Passed in October 2025, EU Regulation 2025/1988 targets per- and polyfluoroalkyl substances, known as PFAS, in aqueous film-forming foam concentrates. These products are used at airports, fuel depots, military bases and industrial facilities across the continent. From October 23, 2026, portable fire extinguishers containing PFAS above a threshold of 1mg per litre face an outright ban.
Products still permitted under transitional arrangements must carry a statutory warning label, be collected separately as chemical waste, and be managed under an annually reviewed plan. Full prohibition for general use follows in October 2030.
Not every site faces the same urgency.
Facilities classified under the EU's Seveso III directive, which governs sites handling the largest volumes of hazardous materials, have until October 2035 to complete their transition. That extended window reflects a practical constraint: fluorine-free alternative foams still perform poorly in certain conditions, including low temperatures and environments where seawater is used. Before those later deadlines expire, a formal review of alternative foam technology is required.
Over thirty years, ECHA estimates the regulation could cut PFAS foam emissions by roughly 13,200 tonnes.
Contamination risk does not end at the point of use. PFAS released during training exercises migrate rapidly through soil into drinking water catchments.
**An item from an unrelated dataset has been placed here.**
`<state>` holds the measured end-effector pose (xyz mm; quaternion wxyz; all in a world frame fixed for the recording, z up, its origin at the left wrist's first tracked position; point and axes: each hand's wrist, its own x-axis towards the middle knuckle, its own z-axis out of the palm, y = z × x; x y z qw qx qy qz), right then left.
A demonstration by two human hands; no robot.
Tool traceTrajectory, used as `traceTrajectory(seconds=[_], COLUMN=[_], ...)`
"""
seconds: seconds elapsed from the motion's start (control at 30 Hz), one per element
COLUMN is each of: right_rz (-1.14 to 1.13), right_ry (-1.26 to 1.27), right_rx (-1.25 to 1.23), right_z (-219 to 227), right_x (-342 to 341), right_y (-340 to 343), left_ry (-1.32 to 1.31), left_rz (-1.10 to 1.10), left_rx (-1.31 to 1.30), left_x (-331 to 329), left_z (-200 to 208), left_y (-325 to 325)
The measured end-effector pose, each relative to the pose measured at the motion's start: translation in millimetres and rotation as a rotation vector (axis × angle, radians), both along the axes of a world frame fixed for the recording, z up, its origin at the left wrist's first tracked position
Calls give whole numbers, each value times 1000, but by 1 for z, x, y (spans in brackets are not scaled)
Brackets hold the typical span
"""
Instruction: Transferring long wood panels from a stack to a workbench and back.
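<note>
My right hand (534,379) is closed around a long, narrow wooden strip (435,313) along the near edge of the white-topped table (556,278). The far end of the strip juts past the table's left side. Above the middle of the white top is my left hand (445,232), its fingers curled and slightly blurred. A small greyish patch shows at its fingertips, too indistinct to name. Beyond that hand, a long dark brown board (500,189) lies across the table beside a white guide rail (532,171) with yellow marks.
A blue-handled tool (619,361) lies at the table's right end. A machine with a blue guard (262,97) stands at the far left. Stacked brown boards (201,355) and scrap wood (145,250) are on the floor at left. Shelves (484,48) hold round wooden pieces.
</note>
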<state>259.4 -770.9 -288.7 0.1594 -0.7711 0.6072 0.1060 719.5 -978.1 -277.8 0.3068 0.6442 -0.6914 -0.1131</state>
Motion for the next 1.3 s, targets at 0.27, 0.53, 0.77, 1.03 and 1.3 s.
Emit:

Water utilities across Europe are already subject to strict new PFAS limits that came into force in January 2026 under the recast Drinking Water Directive, placing remediation costs squarely on operators. Airports and petrochemical facilities account for some of the highest-density contamination sites on record.
Closing one of the last significant gaps in Europe's broader phase-out, the regulation leaves open questions over the pace of alternative foam development and whether high-risk sites can meet their 2035 deadline.